The house looked exactly the same.
Red brick colonial in a neighborhood where everyone’s lawn looked identical, the kind of place where people measured their worth in property values and the right country club membership. I’d grown up here, spent eighteen years trying to fit into spaces that were never quite the right shape, and I still hated the sight of it.
Mom met us at the door, pulling me into a hug before I’d fully crossed the threshold.
“You’re here. Finally.” She stepped back, hands on my shoulders, cataloging. “You look thin. Are you eating?”
“I’m eating.”
“He probably lives on pizza and beer,” Dad said, brushing past us. “College students.”
Mom’s smile tightened. “Let him settle in, Richard. He just got here.”
The house smelled like cinnamon and burned sugar—Mom had been stress-baking since before my flight took off, probably. The kitchen counter held the evidence: three pies—apple, pumpkin, and something with a lattice top that had gone slightly lopsided—a cooling rack of snickerdoodles, and a green bean casserole already assembled and waiting for the oven.

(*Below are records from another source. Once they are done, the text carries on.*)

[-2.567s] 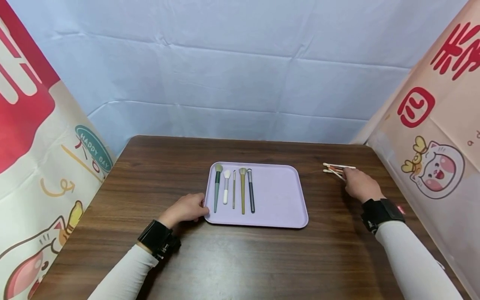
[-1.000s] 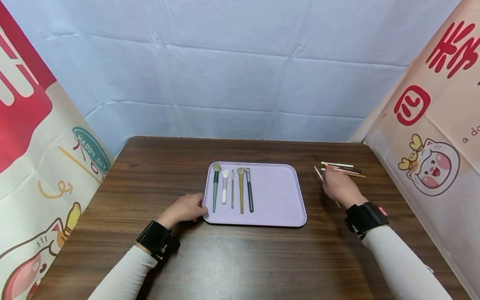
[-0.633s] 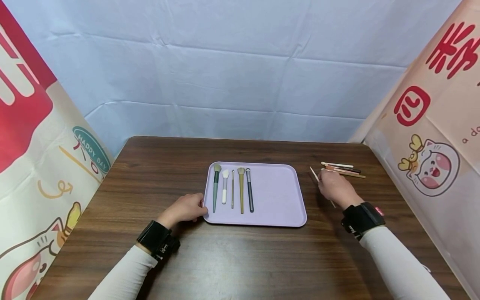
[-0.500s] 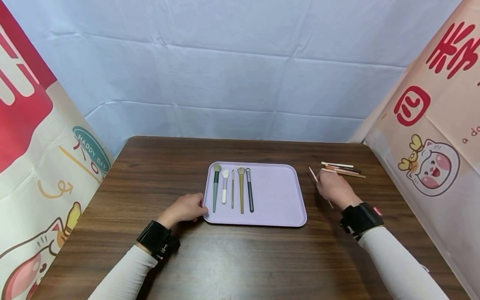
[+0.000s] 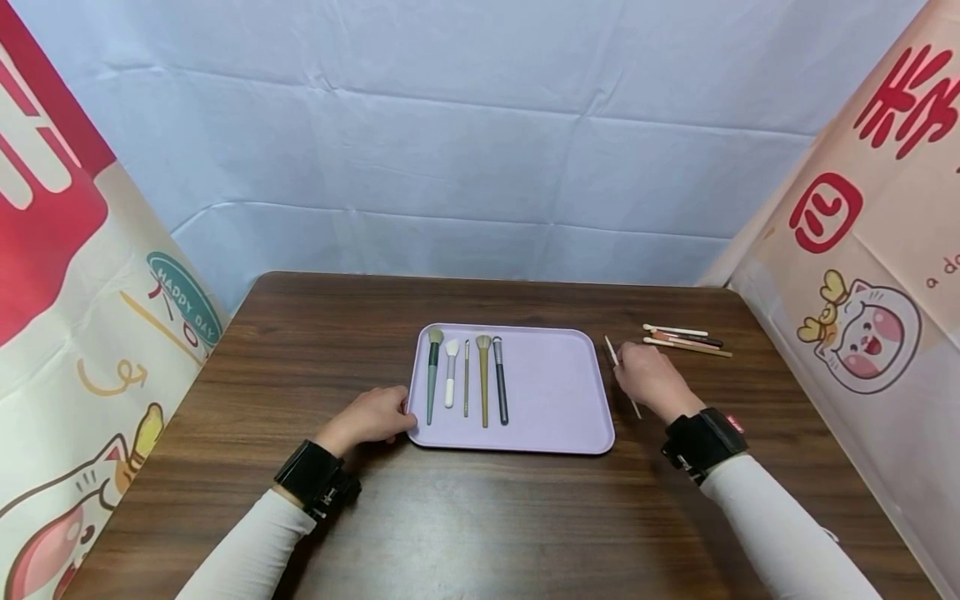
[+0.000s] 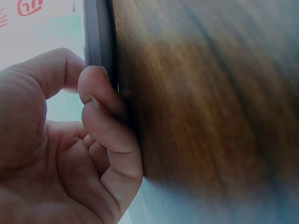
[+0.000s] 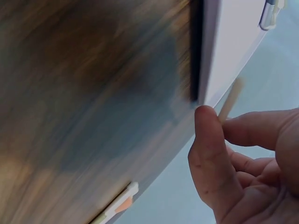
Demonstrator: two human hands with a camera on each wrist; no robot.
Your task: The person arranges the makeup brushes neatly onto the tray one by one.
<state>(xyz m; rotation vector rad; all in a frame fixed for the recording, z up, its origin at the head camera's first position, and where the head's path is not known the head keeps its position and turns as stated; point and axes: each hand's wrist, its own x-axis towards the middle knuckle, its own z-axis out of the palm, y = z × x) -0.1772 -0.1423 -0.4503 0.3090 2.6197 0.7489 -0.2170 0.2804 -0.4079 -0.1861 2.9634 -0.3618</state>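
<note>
A lilac tray point(image 5: 558, 387) lies on the table, with several makeup brushes side by side on its left half, among them a green brush point(image 5: 432, 375) and a dark grey one point(image 5: 501, 383). My left hand point(image 5: 371, 417) grips the tray's left rim near the front corner, thumb and fingertips at the edge point(image 6: 99, 37) in the left wrist view. Just right of the tray, my right hand point(image 5: 654, 379) pinches a slim pale makeup brush point(image 5: 611, 350) between thumb and index finger. Its thin end point(image 7: 231, 98) sticks out past the fingertips in the right wrist view.
A small pile of makeup brushes point(image 5: 686, 342) lies at the right of the brown wooden table point(image 5: 337, 308). Behind the table hangs a pale blue cloth point(image 5: 480, 167). Printed sheets point(image 5: 862, 275) stand along both sides.
My right hand has picked the pale brush out of the pile at the right and moved left with it, close to the tray. My left hand stays on the tray's rim.
</note>
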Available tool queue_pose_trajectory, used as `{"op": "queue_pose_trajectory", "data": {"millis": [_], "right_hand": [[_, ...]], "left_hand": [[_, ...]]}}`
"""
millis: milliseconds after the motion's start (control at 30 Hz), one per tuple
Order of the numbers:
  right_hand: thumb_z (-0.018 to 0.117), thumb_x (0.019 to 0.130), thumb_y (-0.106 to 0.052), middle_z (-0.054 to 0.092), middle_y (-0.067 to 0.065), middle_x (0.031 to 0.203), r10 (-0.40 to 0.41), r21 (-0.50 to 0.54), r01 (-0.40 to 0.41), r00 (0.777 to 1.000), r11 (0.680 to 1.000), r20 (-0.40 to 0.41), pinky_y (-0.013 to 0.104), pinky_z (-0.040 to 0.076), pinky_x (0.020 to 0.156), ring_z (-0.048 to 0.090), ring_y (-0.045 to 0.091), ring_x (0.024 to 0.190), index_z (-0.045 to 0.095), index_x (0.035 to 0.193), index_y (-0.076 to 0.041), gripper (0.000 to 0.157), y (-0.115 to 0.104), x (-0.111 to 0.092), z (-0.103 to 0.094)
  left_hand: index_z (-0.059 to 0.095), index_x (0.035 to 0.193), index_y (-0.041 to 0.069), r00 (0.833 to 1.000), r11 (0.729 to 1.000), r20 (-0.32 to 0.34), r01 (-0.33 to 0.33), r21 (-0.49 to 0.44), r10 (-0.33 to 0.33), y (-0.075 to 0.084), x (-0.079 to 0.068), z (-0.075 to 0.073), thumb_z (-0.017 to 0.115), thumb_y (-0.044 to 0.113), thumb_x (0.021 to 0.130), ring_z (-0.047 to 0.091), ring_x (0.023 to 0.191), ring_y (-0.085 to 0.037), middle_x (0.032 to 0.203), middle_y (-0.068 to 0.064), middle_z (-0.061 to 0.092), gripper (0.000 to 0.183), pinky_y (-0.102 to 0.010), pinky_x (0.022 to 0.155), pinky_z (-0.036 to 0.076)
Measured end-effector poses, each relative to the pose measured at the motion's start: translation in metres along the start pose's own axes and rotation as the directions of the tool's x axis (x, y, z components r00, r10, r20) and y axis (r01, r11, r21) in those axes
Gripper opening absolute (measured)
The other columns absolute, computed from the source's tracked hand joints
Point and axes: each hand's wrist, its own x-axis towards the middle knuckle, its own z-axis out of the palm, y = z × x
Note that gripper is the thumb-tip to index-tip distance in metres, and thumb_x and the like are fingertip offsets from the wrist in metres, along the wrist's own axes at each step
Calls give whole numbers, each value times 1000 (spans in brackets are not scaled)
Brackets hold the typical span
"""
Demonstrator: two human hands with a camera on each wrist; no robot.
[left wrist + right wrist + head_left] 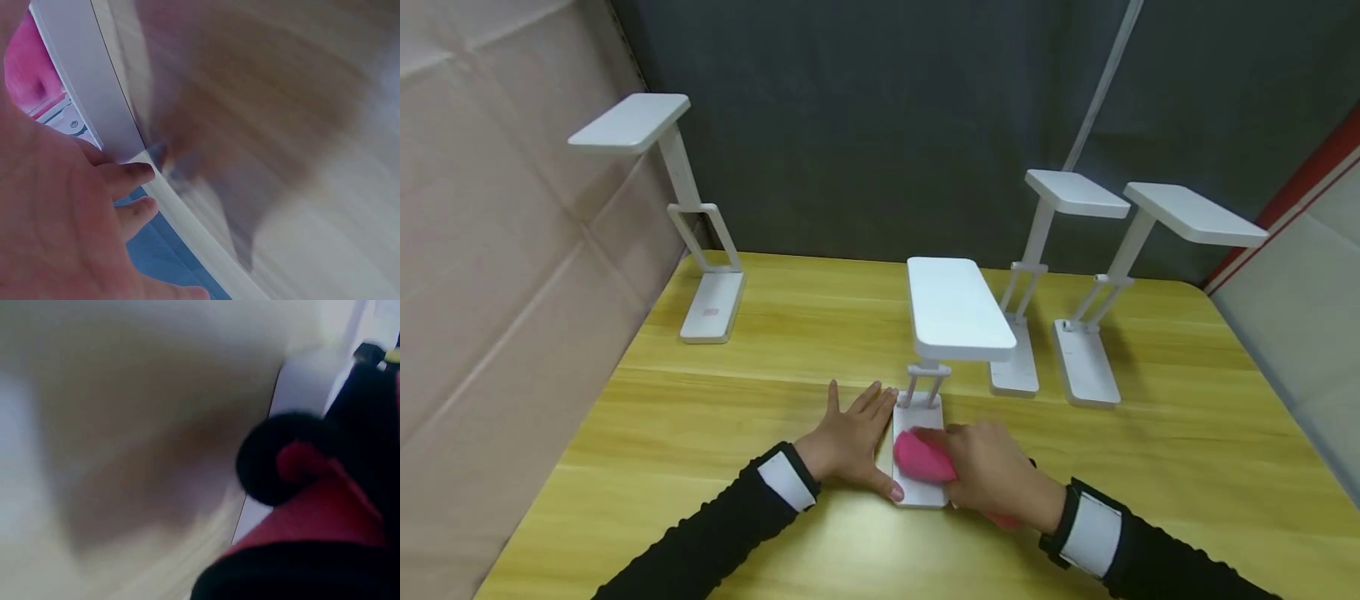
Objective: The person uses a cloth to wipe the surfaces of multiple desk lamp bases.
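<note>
A white folding desk lamp stands in front of me, its flat head over a narrow base. Along the left side of that base lies my left hand, fingers straight and spread, the thumb at its near left corner. My right hand grips a pink cloth and holds it against the top of the base. In the left wrist view the pink cloth shows past the base's side wall. Folds of the cloth fill the lower right of the right wrist view, partly very dark.
Two more white desk lamps stand close together at the back right. Another lamp is at the far left. All stand on a yellow wood-grain table. A dark curtain hangs behind, a pale cloth wall at left.
</note>
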Motion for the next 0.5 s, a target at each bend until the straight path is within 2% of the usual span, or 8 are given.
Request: {"op": "queue_pose_trajectory", "data": {"millis": [167,233,300,400,500], "right_hand": [[64,55,-11,57,-15,78,-68,176,40,985,984,156,20,35,46,42,-1,59,57,118,-26,65,-14,-21,-14],[63,55,-9,57,-17,81,-105,255,49,972,966,212,20,36,47,44,-1,60,57,116,-29,64,-14,-23,-20],[63,54,-10,56,-19,82,-123,311,45,964,949,234,20,38,49,45,-1,61,58,114,-31,64,-9,-20,-26],[64,56,-12,58,-17,86,-115,324,49,976,945,187,21,41,51,49,0,63,57,114,-30,61,0,-7,-27],[66,58,-14,60,-11,89,-77,222,57,994,973,81,21,43,54,50,3,65,56,118,-24,62,7,8,-21]], "left_hand": [[6,142,5,1000,1000,-8,-3,14,3,-1,0,-3,56,82,56,0,136,-24,149,-9,10,125,-70,96,-2],[7,142,5,1000,1000,-10,-2,3,2,-1,0,-4,56,82,56,0,136,-25,149,-9,11,125,-70,96,-3],[7,142,5,1000,1000,-10,-3,-8,3,-1,0,-5,56,82,56,1,136,-25,149,-9,10,126,-70,96,-4],[6,142,5,1000,1000,-5,0,-19,0,-1,-1,-5,57,82,55,0,136,-24,149,-9,10,127,-70,96,-4],[5,142,7,1000,999,3,4,-41,-4,1,-1,-1,57,82,55,-1,136,-23,150,-7,10,127,-70,96,-5]]}}
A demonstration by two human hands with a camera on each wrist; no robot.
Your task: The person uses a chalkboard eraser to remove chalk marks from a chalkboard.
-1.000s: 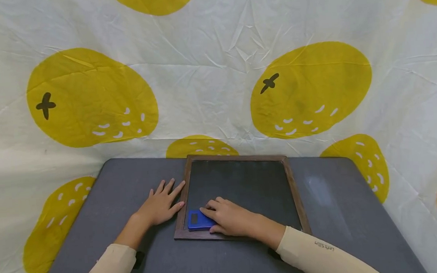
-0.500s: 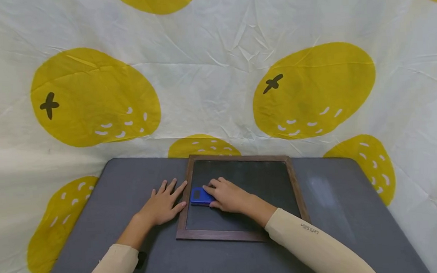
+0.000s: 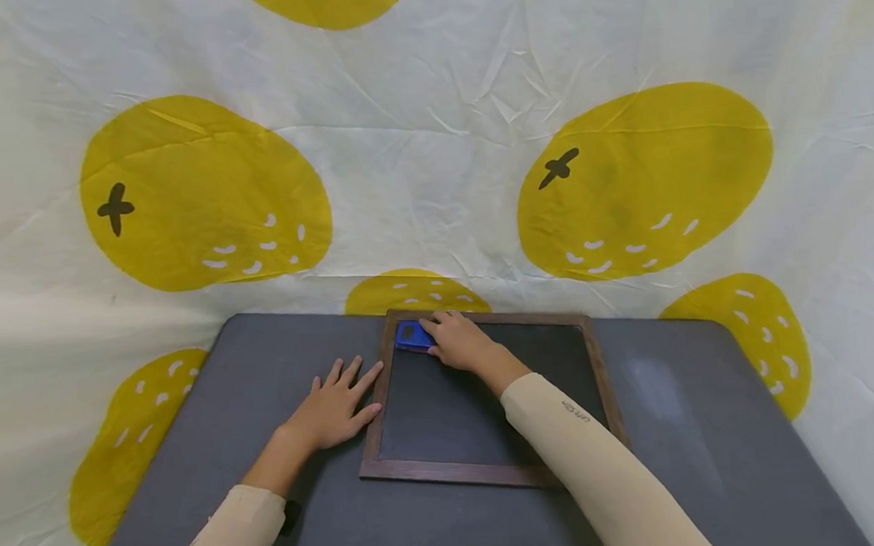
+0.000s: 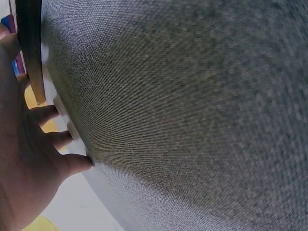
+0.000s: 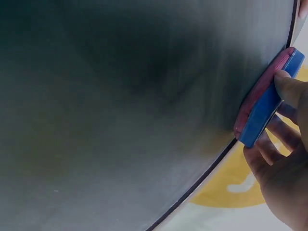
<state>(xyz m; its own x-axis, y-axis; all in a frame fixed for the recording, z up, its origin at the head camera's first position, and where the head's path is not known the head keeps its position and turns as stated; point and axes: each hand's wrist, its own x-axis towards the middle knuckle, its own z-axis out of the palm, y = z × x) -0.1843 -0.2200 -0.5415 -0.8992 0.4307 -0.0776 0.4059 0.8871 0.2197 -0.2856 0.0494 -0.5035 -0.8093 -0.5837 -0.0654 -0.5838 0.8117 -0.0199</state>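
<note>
A small blackboard [image 3: 453,414] in a dark wooden frame lies on the grey table. My right hand [image 3: 460,340] grips a blue eraser [image 3: 411,335] at the board's far left corner. In the right wrist view, the blue eraser [image 5: 264,108] has a reddish felt side against the dark board [image 5: 144,120], with thumb and fingers on its opposite edges. My left hand [image 3: 334,409] lies spread on the table, thumb and forefinger touching the board's left frame. The left wrist view shows that hand [image 4: 33,144] from the side, its fingers straight.
The grey table [image 3: 324,522] reaches to a white cloth [image 3: 416,182] with large yellow fruit prints, hung behind it. A pale smudge [image 3: 654,385] marks the tabletop right of the board. Cream sleeves [image 3: 598,455] cover both forearms.
My right hand has slid the eraser away from me along the board's left side, from the near left corner to the far left one. My left hand has stayed at the frame.
</note>
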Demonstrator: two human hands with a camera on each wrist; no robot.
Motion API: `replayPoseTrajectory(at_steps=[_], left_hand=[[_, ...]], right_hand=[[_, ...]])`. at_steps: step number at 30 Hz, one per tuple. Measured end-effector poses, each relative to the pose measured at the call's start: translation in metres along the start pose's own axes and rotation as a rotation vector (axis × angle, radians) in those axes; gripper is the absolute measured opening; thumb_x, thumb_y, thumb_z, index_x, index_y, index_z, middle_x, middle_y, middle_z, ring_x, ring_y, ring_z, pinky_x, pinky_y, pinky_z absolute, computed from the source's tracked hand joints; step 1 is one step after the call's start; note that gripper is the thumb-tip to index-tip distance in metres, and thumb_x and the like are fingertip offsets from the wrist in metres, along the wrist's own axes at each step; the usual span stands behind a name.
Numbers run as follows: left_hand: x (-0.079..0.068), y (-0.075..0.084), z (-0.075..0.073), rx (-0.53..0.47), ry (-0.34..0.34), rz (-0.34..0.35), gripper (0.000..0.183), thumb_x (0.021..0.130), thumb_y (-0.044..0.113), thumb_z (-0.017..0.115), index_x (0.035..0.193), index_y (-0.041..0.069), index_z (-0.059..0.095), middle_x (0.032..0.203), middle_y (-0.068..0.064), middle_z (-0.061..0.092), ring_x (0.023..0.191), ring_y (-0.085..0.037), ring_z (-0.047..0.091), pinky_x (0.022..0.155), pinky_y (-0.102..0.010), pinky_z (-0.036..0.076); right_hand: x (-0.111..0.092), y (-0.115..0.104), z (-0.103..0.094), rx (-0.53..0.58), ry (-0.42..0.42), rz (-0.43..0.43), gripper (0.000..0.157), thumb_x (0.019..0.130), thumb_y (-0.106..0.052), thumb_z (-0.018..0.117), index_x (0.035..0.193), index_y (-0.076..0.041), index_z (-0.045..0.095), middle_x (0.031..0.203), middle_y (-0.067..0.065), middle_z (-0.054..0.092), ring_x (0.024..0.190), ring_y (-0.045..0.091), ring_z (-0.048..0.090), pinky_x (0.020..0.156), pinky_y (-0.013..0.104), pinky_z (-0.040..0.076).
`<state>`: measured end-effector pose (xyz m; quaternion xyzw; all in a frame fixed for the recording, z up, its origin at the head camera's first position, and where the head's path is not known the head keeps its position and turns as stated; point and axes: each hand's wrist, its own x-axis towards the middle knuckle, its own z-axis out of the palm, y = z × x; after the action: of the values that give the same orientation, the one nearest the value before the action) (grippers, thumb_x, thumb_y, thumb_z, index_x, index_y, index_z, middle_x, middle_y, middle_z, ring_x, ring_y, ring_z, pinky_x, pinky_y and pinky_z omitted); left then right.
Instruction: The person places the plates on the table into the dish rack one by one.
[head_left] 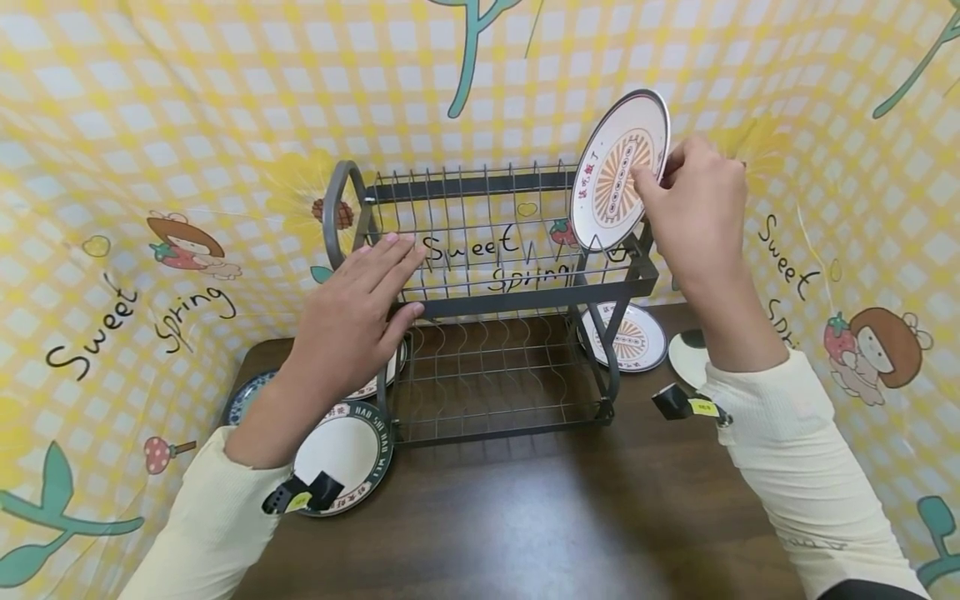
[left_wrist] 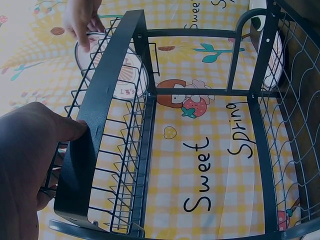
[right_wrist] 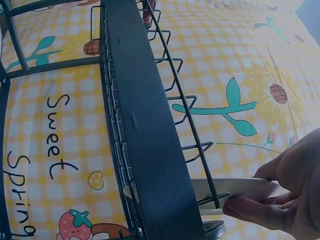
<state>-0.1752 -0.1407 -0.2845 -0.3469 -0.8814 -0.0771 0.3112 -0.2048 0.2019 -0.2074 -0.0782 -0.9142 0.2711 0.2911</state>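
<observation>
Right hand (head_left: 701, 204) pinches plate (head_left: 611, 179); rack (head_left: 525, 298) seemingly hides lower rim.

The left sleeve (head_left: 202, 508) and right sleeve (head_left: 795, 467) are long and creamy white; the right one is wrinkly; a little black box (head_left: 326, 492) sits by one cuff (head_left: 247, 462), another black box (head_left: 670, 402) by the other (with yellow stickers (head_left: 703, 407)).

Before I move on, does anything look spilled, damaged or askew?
Nothing stands out: the dish rack stands upright, the right hand holds a tilted plate at its upper right end, and no spill or breakage shows. The plates at left are partly hidden by the left forearm.
</observation>
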Motion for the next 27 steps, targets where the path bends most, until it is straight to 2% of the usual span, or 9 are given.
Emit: replayPoseTrajectory(at_steps=[7,11,14,16,19,22,24,27], left_hand=[[0.0,0.0,0.0,-0.002,0.005,0.002,0.06,0.094,0.03,0.061,0.148,0.014,0.039,0.152,-0.007,0.041,0.139,-0.027,0.04,0.119,-0.04,0.028],[0.0,0.001,0.0,0.008,0.006,-0.002,0.06,0.093,0.03,0.061,0.147,0.013,0.041,0.151,-0.008,0.042,0.139,-0.026,0.04,0.118,-0.04,0.029],[-0.001,0.0,0.001,0.014,0.006,-0.006,0.06,0.093,0.031,0.061,0.147,0.014,0.04,0.15,-0.007,0.043,0.14,-0.025,0.039,0.118,-0.041,0.03],[-0.001,0.0,0.001,0.014,0.01,-0.007,0.06,0.094,0.031,0.06,0.148,0.016,0.039,0.151,-0.007,0.042,0.14,-0.024,0.039,0.118,-0.041,0.03],[-0.001,0.001,0.002,0.015,0.017,-0.003,0.06,0.094,0.031,0.06,0.148,0.016,0.039,0.151,-0.006,0.041,0.14,-0.024,0.039,0.119,-0.04,0.029],[-0.001,0.001,0.002,0.017,0.019,-0.006,0.059,0.094,0.031,0.06,0.148,0.016,0.039,0.151,-0.006,0.042,0.14,-0.024,0.039,0.119,-0.039,0.028],[-0.001,0.002,0.002,0.016,0.022,-0.008,0.059,0.094,0.03,0.06,0.148,0.015,0.04,0.151,-0.005,0.042,0.139,-0.025,0.04,0.119,-0.038,0.028],[-0.002,0.001,0.002,0.011,0.03,-0.008,0.058,0.094,0.029,0.061,0.147,0.014,0.042,0.15,-0.006,0.043,0.139,-0.025,0.041,0.119,-0.038,0.028]], right_hand=[[-0.002,0.003,-0.002,0.022,-0.077,0.054,0.053,0.09,-0.052,0.056,0.106,-0.002,0.063,0.104,0.01,0.064,0.092,0.024,0.056,0.066,0.026,0.042],[-0.006,0.008,-0.008,0.062,-0.113,0.092,0.067,0.087,-0.068,0.047,0.111,-0.007,0.062,0.104,0.008,0.066,0.087,0.019,0.06,0.066,0.023,0.046],[-0.012,0.018,-0.013,0.206,-0.102,0.118,0.066,0.087,-0.069,0.045,0.111,-0.009,0.062,0.095,0.002,0.067,0.076,0.01,0.065,0.063,0.016,0.052],[-0.017,0.03,-0.013,0.302,-0.041,0.097,0.058,0.09,-0.063,0.047,0.109,-0.01,0.062,0.087,-0.002,0.066,0.067,0.004,0.065,0.058,0.012,0.053],[-0.025,0.054,-0.009,0.386,0.088,0.051,0.041,0.094,-0.05,0.051,0.104,-0.011,0.061,0.079,-0.01,0.062,0.06,-0.001,0.062,0.052,0.01,0.052],[-0.031,0.085,0.002,0.53,0.134,0.075,0.027,0.097,-0.037,0.053,0.102,-0.011,0.058,0.077,-0.006,0.062,0.056,0.002,0.061,0.049,0.013,0.052],[-0.035,0.108,0.012,0.695,0.093,0.163,0.022,0.097,-0.031,0.054,0.099,-0.01,0.055,0.074,-0.001,0.064,0.053,0.007,0.062,0.047,0.017,0.053],[-0.041,0.147,0.032,0.904,-0.066,0.342,0.027,0.096,-0.031,0.057,0.097,-0.005,0.053,0.073,0.001,0.066,0.055,0.01,0.063,0.052,0.02,0.056]])
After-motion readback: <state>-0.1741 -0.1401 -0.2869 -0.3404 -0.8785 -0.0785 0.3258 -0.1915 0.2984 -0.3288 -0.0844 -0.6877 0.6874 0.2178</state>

“Emily’s coming tomorrow,” Mom said, following me toward the stairs. “She wanted to come today, but Mark had to work. You’ll see her at dinner.”
“Great.”
She caught the flatness in my voice, her expression flickering. “Seth. Be nice.”
“I’m always nice.”
“You know what I mean.”
I took my bag upstairs to my childhood bedroom, which had been converted into a guest room approximately ten minutes after I’d left for college. The twin bed with its neutral bedding. The desk cleared of everything personal. Even my old posters were gone, replaced by generic landscape prints that could have come from any hotel room.
I sat on the edge of the bed and pulled out my phone.
No messages from Tanner. Not that I’d expected any—he was at his mother’s house, probably helping with dinner, surrounded by people who actually wanted him there.
My phone buzzed before I could decide whether to text first.
Thinking about you. Hope you’re okay.
Something in my chest loosened. I typed back before I could overthink it.
Surviving. Miss you.
Miss you too. We’ll talk when you’re back?
Yeah. We will.
I stared at the messages for a long moment, then set my phone on the nightstand and made myself go back downstairs.
Dinner was exactlyas uncomfortable as I’d anticipated.
The dining room table could seat eight, but it felt crowded with just the three of us—me, Mom, Dad, and all the things we weren’t saying. Mom had made beef stroganoff with egg noodles and a Caesar salad, the kind of meal that was supposed to feel like comfort but mostly just felt like an obligation.
“So,” Dad said, cutting into his meat with surgical precision. “Your mother tells me you’re still wasting your time with that sports medicine nonsense.”
“Athletic training. And it’s not nonsense.” It was ironic that he could acknowledge that athletic training was an offshoot of sports medicine while still calling it nonsense.
“It’s not a real career.” He didn’t look up from his plate. “You could have done something respectable. Business. Law. Something with actual prospects.”
“Richard—” Mom started.
“I’m just saying what we’re all thinking, Barbara.” Dad set down his fork, finally meeting my eyes. “Four years of college, and what do you have to show for it? A degree in playing babysitter to athletes who’ll forget your name the second they graduate. And you can’t even do anything with your degree when you graduate. You have to get another one before you can do what you want to do.”